Care providers risk having to close down or reduce their services when the new Living Wage comes into force next year, Carers Trust has warned the government in their submission to the 2015 spending review.

The charity has urged the government to use this November’s spending announcement to increase the funding given to councils for social care. They warn that a failure to do so could lead to valued care services being unable to stay in business, leaving older and disabled people without the care and support they trust.

Research by the charity has found that five in seven of their care providers are so concerned by the impact the new Living Wage will have on their finances that they fear it could force them to close-down unless they receive additional funds. Six in seven of their providers also said that it could force them to scale-back the support they offer to carers.

Dr Moira Fraser, Director of Policy and Research at Carers Trust, said:

“Care support staff deserve to be paid well for the vital job they do in supporting disabled and older people, their carers and families. That’s why Carers Trust welcomed the Chancellor’s announcement of a new compulsory national Living Wage.

“However, this commitment has to be matched by increased funding for the councils that are supporting care providers.
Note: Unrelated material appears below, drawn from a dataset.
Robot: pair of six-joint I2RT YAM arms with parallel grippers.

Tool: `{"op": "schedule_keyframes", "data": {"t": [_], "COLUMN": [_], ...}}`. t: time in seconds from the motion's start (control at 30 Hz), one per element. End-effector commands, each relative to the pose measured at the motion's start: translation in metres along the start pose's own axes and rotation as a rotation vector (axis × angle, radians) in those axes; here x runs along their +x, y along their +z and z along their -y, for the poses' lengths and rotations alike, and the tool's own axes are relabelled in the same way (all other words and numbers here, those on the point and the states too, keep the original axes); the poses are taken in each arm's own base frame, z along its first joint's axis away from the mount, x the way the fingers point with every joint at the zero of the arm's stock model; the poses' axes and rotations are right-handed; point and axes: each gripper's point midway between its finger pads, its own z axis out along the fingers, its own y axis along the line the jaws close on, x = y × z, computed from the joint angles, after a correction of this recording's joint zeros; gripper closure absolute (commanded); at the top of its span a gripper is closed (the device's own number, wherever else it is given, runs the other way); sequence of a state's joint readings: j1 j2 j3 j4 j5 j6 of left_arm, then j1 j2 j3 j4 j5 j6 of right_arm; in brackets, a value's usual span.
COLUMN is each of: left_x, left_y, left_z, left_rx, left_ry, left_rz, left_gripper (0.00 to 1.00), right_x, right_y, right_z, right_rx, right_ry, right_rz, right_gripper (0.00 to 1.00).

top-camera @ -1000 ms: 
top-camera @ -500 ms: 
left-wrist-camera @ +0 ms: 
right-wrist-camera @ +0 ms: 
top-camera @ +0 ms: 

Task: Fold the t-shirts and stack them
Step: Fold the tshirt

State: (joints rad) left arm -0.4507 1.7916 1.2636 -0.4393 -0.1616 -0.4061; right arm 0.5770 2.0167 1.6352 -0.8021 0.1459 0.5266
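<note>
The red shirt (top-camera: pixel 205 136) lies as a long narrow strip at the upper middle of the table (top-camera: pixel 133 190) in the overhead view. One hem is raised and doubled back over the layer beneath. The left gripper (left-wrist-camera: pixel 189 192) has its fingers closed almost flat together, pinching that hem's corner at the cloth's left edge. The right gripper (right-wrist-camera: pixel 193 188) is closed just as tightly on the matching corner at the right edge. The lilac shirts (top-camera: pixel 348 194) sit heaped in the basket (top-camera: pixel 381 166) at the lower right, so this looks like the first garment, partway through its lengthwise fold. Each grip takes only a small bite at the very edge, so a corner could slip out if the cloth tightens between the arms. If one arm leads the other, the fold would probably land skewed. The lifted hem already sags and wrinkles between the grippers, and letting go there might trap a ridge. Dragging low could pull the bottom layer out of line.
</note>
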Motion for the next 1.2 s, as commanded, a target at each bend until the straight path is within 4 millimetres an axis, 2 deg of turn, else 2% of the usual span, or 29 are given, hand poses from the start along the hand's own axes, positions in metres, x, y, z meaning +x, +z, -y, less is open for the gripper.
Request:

Otherwise, as our own research shows, we will witness a large scale breakdown of the care market as high quality providers are driven out of business, meaning people who need high quality care will be less and less able to find it.”

The publication of Carers Trust’s submission comes after research by the UK Homecare Association found that councils will need an additional £753 million in order to meet the new national Living Wage of £7.20 when it comes into effect next April. 

Carers Trust spending review submission also urges the government to:

  • Increase the overall level of funding for social care so that councils no longer face a £4.3 billion funding gap by 2020

  • Conduct an audit of local councils to ensure they have the funding necessary to implement the new Care Act and Children and Families Act.

  • Ring-fence funds for carer-specific support and carer breaks under the Better Care Fund.

  • Extend the Pupil Premium to cover young carers.

  • Add young adult carers to the vulnerable bursary criteria.